EXPLAIN ANALYZE SELECT * FROM users WHERE name = 'User 42';
                                             QUERY PLAN
----------------------------------------------------------------------------------------------------
 Seq Scan on users  (cost=0.00..1791.00 rows=1 width=14) (actual time=0.041..12.121 rows=1 loops=1)
   Filter: (name = 'User 42'::text)
   Rows Removed by Filter: 99999
 Planning Time: 0.094 ms
 Execution Time: 12.182 ms

Total query time and Prepared Statements

The time that a query takes consists of the planning time and the execution time. The planning time is the time it takes to create the query plan, while the execution time is the time it takes to execute the query.

Prepared statements can be used to reduce the planning time, as the query plan is created only once and can be reused for multiple executions. When working with PostgreSQL, the PREPARE keyword is used to create a prepared statement, and the EXECUTE keyword is used to execute it.

The Postgres.js library that we have used automatically creates prepared statements for queries.

Adding an index on name

Let’s next add an index to the table users that indexes the users based on the name. Create a file database migration file called V4__users_name_index.sql with the following contents.

CREATE INDEX idx_users_name ON users(name);

And then, restart the application (or run the migrations).

Once we have created the index, the query used for looking for the user with the specific name uses an index.

EXPLAIN SELECT * FROM users WHERE name = 'User 42';
                                 QUERY PLAN
-----------------------------------------------------------------------------
 Index Scan using idx_users_name on users  (cost=0.42..8.44 rows=1 width=14)
   Index Cond: (name = 'User 42'::text)

When looking concretely at the performance, the query that looks for the user with the name User 42 is now also significantly faster to execute. Instead of the 12.1 ms, the execution time is approximately 0.2 ms.

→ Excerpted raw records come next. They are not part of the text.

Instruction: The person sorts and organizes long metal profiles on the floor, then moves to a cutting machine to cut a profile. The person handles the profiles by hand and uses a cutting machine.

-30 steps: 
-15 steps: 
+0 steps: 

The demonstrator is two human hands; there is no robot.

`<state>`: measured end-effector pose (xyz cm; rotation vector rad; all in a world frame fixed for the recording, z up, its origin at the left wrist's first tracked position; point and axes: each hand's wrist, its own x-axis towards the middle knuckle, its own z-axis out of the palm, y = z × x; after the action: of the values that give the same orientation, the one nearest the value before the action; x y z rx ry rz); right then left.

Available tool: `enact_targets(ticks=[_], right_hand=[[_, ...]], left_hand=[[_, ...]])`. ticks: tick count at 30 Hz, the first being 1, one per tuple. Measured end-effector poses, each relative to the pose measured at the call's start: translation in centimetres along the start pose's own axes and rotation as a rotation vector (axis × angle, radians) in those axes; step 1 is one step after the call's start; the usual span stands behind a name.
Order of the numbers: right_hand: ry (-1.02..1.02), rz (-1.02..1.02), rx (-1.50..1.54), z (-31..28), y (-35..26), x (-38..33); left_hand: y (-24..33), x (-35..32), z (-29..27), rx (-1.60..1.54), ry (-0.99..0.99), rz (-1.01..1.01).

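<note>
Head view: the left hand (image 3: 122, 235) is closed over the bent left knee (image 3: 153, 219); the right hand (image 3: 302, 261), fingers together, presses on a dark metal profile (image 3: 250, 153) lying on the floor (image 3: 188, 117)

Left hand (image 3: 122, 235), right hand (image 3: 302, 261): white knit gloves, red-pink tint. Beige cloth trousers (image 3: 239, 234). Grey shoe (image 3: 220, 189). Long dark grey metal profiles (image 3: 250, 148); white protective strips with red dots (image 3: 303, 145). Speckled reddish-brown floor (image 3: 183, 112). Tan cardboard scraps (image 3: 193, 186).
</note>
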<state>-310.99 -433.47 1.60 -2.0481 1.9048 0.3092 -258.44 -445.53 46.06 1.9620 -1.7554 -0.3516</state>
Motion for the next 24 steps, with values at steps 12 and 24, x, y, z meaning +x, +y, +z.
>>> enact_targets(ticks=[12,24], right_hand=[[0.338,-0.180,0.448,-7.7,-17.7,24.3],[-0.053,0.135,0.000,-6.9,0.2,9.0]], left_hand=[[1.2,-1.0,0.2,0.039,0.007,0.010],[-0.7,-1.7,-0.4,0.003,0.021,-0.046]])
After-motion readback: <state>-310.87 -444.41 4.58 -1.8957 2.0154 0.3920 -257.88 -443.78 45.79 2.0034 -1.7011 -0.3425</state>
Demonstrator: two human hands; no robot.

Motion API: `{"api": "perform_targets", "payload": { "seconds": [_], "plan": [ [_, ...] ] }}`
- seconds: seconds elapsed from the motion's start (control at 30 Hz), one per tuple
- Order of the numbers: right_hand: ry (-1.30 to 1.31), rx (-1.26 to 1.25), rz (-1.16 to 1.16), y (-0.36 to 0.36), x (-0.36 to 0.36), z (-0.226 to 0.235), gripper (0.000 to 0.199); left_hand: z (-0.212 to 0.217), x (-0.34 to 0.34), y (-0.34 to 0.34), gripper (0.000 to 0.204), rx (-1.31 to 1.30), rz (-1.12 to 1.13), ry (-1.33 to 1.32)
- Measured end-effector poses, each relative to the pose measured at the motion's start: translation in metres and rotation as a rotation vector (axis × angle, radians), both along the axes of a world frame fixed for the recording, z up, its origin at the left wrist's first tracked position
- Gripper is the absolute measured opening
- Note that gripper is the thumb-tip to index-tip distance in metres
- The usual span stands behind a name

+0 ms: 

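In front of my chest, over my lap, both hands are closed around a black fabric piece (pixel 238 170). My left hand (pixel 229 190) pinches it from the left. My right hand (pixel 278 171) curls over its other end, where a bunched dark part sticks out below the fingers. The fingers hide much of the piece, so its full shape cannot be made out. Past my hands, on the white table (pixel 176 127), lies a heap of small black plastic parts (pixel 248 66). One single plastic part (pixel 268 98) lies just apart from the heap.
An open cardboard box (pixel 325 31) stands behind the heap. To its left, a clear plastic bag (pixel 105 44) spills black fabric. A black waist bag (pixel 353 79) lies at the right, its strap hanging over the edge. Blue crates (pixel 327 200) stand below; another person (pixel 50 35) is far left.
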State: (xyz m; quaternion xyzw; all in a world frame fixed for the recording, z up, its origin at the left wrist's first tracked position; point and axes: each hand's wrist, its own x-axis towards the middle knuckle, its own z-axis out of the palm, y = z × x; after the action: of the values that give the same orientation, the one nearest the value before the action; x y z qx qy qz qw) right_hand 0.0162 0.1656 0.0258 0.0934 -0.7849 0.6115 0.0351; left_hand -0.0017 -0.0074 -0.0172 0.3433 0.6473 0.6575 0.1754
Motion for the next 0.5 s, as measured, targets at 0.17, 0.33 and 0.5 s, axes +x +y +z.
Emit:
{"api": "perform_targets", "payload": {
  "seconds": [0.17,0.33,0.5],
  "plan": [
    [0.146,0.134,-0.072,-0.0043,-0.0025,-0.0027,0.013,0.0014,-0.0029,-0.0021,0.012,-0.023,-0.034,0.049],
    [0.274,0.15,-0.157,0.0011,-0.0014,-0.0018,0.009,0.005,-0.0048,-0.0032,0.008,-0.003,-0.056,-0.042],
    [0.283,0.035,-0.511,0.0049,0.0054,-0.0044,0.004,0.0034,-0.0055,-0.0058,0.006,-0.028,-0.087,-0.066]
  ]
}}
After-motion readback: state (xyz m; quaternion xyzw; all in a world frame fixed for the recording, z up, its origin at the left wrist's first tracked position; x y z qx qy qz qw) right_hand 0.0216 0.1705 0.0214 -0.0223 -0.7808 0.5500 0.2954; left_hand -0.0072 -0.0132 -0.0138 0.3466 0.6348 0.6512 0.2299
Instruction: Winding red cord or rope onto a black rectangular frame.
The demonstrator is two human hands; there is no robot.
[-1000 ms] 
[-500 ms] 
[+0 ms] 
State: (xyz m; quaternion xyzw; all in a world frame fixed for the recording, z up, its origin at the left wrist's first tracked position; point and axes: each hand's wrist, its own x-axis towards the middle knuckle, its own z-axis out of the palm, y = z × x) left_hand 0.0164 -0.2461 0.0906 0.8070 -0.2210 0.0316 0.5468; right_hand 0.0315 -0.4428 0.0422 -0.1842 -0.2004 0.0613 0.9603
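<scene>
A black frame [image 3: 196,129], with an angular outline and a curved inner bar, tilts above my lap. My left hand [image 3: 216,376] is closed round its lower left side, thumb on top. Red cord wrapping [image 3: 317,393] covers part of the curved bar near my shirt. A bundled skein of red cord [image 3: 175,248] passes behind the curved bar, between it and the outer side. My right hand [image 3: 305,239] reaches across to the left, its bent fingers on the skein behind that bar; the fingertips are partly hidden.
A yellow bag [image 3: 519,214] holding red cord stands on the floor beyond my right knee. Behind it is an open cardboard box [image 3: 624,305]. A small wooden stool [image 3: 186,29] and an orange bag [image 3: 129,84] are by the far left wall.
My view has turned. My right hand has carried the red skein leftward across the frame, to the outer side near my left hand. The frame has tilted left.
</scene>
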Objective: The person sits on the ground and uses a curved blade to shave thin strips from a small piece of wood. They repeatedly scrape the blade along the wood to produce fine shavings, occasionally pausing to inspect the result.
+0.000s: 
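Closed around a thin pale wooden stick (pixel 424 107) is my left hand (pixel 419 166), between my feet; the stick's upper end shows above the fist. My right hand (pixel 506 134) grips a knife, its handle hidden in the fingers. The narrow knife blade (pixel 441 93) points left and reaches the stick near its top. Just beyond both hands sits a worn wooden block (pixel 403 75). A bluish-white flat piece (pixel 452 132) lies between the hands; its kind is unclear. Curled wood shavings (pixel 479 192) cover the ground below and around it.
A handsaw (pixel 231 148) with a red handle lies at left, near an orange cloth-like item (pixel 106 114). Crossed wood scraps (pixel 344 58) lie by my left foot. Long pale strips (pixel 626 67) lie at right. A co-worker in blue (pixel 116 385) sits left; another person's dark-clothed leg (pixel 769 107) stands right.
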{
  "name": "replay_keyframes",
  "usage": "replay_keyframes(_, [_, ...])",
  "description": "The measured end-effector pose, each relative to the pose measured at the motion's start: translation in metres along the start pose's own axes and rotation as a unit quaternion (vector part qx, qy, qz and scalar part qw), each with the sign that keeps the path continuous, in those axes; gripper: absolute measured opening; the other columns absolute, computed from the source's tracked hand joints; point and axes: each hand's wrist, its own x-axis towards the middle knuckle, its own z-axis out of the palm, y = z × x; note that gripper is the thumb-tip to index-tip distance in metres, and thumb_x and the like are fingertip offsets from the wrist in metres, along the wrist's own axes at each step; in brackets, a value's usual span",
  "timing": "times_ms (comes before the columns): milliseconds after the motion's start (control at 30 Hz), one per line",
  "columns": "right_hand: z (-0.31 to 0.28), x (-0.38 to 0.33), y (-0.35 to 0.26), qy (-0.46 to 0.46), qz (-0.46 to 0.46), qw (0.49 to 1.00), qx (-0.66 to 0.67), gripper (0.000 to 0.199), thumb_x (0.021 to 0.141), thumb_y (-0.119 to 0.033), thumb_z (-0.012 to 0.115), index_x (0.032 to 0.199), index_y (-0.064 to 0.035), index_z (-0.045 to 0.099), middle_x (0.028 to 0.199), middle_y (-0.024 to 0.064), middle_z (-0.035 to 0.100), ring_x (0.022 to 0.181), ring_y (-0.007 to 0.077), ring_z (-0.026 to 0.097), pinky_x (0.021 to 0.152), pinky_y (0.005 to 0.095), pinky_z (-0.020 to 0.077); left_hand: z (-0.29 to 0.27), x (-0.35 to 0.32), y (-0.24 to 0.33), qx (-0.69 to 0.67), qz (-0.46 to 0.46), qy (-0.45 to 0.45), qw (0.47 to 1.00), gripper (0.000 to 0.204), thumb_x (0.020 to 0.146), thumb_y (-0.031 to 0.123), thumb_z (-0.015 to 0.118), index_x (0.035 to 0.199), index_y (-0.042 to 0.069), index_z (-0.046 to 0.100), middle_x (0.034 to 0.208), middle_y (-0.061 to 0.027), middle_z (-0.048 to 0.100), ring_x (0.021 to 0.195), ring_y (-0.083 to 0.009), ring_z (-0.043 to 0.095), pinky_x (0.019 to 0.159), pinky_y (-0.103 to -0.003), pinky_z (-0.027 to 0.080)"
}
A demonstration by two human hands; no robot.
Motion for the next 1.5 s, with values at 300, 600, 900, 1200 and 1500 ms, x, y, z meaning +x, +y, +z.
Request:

EXPLAIN ANALYZE SELECT * FROM users WHERE name = 'User 42';
                                                      QUERY PLAN
-----------------------------------------------------------------------------------------------------------------------
 Index Scan using idx_users_name on users  (cost=0.42..8.44 rows=1 width=14) (actual time=0.124..0.127 rows=1 loops=1)
   Index Cond: (name = 'User 42'::text)
 Planning Time: 0.119 ms
 Execution Time: 0.154 ms

More data = slower scans

In the above example, we have 100,000 users. If the amount of users would be tenfold, the sequential scan would take approximately ten times longer (with plenty of data, PostgreSQL starts to parallelize the scans though). The index scan, however, would still be fast, as it is not directly dependent on the number of rows in the table.

Loading Exercise...

Extending to many-to-many relationships

Let’s continue the example by adding a table items and a many-to-many relationship between the tables users and items. There will be a thousand items in the database, and in addition, each user will have five items linked to them through a table users_to_items.

Create a migration file V5__items_and_users_to_items.sql with the following contents.

CREATE TABLE items (
  id SERIAL PRIMARY KEY,
  name TEXT NOT NULL
);

CREATE TABLE users_to_items (
  user_id INTEGER NOT NULL REFERENCES users(id),
  item_id INTEGER NOT NULL REFERENCES items(id)
);

INSERT INTO items (name) SELECT 'Item ' || (n)::text FROM generate_series(1, 1000) n;

WITH random_items AS (
  SELECT
    u.id AS user_id,
    i.id AS item_id,
    ROW_NUMBER() OVER (PARTITION BY u.id ORDER BY RANDOM()) AS rn
  FROM
    users u
  CROSS JOIN
    items i
)
INSERT INTO users_to_items (user_id, item_id)
SELECT
  user_id,
  item_id
FROM
  random_items
WHERE
  rn <= 5;

The migration will take quite a while to run, so you might want to grab a coffee while waiting. If it feels that it takes too long, you may also reduce the number of items and users.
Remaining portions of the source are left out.